Work order: Scan the records for "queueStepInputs". Show the matching lines.

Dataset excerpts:
# # # # #

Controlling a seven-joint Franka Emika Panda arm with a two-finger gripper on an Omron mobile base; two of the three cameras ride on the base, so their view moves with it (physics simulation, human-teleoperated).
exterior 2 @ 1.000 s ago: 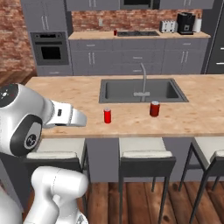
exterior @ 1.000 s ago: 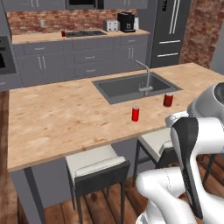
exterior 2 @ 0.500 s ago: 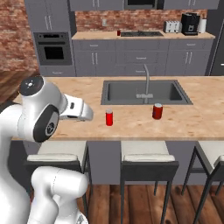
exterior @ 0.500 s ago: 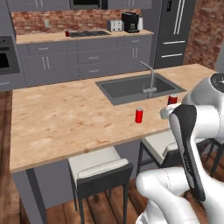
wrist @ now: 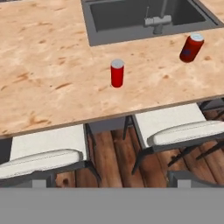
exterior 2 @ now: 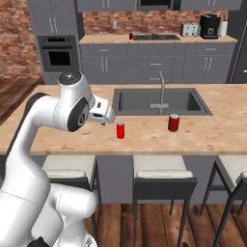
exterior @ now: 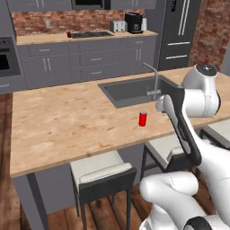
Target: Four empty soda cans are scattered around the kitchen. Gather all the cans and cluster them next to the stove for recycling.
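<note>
No readable lettering on the near soda can point(wrist: 117, 73); a second can point(wrist: 191, 47) stands beyond the open-jawed gripper point(exterior 2: 107, 115), while a third can point(exterior 2: 130, 36) sits beside the stove point(exterior 2: 155, 37).

text: none legible | soda cans point(wrist: 117, 73): label mark unreadable

My arm point(exterior 2: 53, 106) looks like glossy white plastic. Below it, a pale matt wooden counter point(wrist: 48, 83) holds shiny red metal cans point(wrist: 117, 73) and a dull grey sink point(exterior 2: 161, 101).
</note>
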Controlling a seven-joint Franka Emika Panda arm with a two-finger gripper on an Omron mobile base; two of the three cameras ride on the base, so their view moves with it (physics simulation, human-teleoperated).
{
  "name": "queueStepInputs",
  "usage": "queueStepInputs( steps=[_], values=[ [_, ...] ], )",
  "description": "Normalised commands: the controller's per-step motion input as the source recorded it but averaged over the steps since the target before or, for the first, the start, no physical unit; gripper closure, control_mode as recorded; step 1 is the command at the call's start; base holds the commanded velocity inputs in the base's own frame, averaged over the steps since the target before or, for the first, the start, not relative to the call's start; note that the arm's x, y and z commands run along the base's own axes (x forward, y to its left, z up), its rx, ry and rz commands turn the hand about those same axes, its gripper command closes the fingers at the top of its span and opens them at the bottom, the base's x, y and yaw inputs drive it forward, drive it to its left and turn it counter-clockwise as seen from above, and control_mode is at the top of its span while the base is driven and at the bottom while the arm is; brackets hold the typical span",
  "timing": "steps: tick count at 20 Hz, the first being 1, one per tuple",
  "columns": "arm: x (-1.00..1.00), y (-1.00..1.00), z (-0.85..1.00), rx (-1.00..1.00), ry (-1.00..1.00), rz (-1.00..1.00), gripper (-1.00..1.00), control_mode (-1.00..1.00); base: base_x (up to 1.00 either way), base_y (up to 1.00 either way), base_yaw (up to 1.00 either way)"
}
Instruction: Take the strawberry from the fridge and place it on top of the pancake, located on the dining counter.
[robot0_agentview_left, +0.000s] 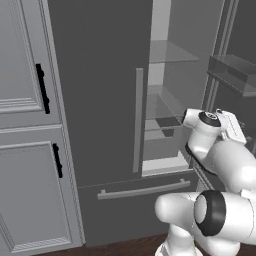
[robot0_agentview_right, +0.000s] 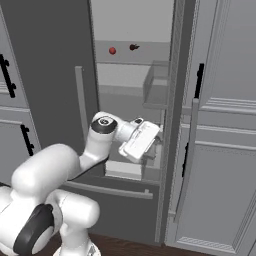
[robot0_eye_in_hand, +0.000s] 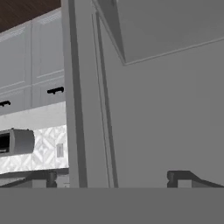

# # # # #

Output of the exercise:
  "name": "queueStepInputs",
  "usage": "queueStepInputs( steps=[_], values=[ [_, ...] ], )",

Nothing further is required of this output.